- Born: 1875 Istanbul, Ottoman Empire
- Died: November 13, 1971 (aged 95) Istanbul, Turkey
- Occupations: Painter, Writer

= Celal Esat Arseven =

Turkish painter, writer and politician

Celal Esat Arseven (1875 – 13 November 1971) was a Turkish painter, writer and politician. He made contributions to various fields, including photography, literary art history, theater, cinema, architecture and urbanism. He was one of the first to introduce the scholastic disciplines of history of art and architecture and urbanism to Turkey. He pioneered a unique "Turkish art" and pioneered the acceptance of the Turkish art concept. His 5-volume Art Encyclopedia is his most recognizable work.

== Early life ==

Arseven was born in Istanbul in 1875, the son of Ahmed Esad Pasha (father) from the Grand vizier of Sultan Abdülaziz period and Fatma Suzidil (mother). His father died when he was young. His primary education started in Beşiktaş Taşmaktep. Beginning in 1888, he studied at Hamidiye Mektebi, Galatasaray Mekteb-i Sultânisi and Besiktas Military Rushdiyesi. In 1889, he entered the Faculty of Political Sciences and graduated while still studying in high school. In 1894, he graduated from the Military Academy as an infantry officer. During his studies, he took watercolor lessons from Hoca Ali Riza Beyden and Zonaro.

== Career ==
In 1908, with his friend Selah Cimcoz, Arseven released a comic magazine called Kalem. In the same year, he was sent to Europe by the Ministry of War to expose the works of Turkish painters and to give concerts with the Mabeyn orchestra. In 1910 he wrote the play "Selim-i Salis" with Selah Cimcoz. The play, which received great interest, was published in 1958 as "Selim III" and was staged at the State Theater. In 1917 he wrote and directed Koruyan ölu and in 1918 he wrote Alemdar Mustafa Paşa (play).

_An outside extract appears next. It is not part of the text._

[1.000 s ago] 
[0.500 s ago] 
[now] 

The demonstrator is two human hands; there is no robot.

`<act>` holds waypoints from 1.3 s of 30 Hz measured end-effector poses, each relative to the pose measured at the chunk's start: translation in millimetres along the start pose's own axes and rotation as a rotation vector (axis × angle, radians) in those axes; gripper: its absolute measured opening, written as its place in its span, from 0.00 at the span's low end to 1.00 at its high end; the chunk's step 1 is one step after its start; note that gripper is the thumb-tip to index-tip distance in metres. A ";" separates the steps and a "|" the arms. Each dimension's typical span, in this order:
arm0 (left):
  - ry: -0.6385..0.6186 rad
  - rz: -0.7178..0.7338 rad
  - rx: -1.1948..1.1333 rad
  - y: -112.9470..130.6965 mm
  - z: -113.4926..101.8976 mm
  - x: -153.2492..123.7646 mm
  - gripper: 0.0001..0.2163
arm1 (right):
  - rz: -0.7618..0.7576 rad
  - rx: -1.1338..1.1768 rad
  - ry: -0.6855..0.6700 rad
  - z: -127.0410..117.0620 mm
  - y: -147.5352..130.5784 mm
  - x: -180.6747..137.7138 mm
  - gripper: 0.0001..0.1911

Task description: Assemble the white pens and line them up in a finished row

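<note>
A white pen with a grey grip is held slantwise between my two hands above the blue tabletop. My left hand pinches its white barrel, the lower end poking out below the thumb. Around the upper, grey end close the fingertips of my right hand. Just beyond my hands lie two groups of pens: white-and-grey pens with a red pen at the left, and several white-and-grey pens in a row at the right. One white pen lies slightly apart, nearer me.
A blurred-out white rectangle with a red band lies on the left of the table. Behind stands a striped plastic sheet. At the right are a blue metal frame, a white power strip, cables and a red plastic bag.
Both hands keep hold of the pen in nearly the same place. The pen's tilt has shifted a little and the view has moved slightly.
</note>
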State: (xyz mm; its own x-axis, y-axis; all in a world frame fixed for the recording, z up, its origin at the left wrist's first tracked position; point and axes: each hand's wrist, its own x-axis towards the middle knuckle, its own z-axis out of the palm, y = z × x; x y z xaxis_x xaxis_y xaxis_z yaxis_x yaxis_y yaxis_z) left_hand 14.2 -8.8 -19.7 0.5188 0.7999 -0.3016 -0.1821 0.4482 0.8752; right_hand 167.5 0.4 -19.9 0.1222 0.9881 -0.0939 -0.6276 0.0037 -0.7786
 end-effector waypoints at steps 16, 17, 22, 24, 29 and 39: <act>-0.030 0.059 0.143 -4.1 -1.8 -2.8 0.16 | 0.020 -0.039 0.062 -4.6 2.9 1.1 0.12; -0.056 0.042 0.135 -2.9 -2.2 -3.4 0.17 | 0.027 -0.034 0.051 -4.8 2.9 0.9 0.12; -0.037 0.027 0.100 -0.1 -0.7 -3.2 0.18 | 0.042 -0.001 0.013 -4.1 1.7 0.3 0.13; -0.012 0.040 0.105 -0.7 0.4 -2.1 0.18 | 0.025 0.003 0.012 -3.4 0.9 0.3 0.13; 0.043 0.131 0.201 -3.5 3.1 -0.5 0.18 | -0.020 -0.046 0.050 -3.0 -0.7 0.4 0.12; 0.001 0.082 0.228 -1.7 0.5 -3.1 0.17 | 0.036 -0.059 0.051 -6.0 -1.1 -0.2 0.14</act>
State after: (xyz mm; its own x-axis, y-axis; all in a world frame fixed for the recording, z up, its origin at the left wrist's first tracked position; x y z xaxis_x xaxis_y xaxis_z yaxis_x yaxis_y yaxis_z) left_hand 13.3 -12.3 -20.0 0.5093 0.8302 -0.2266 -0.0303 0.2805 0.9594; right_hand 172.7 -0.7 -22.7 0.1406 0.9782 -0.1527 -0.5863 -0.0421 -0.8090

During World War I, he was at Kadıköy Municipality Branch Directorate, and then organized exhibition arrangements for artists in Europe. Also during World War I, while in Germany he and his friends founded a company called Transorient Film. In 1917, a contemporary adaptation of Goethe's Faust was filmed in Munich in the name of "Die Tote Wacht."

A renowned historian, researcher, and writer Ekrem Isin described Celal Esat Arseven as an inquisitive individual with adequate technical intelligence. “He was capable of expressing the collapse and transitional periods. Transition refers to the actual crisis when the masks of peoples’ faces drop and everything shows. Decadence is the period of teaching." Arseven is the creator of said eras. The artist also served as administrator of Kadikoy District in Istanbul, Turkey. He was instrumental in rebuilding the place by taking away the asymmetrical construction between the port and marketplace.

From 1921 to 1941, Arseven gave courses in architectural history and urbanism at the Fine Arts Academy. In addition to his duties at the Academy, he served at the Darülbedayi Directorate after 1923. He worked along with Hermann Jansen as an architectural consultant in Ankara between 1925 and 1927. He attended the First History Congress in 1932, and between 1933 and 1937 he served as Kadıköy Community House President. In 1942, he entered the National Assembly of Turkey as deputy for Istanbul. In 1946, he was elected as deputy for Giresun. On October 25, 1971, he received the National Award for Culture from Minister of Culture, Talat Halman.

== Death ==

He died in Istanbul on November 13, 1971, at the age of 96, and was buried at Sahrayi Cedid cemetery in Erenköy.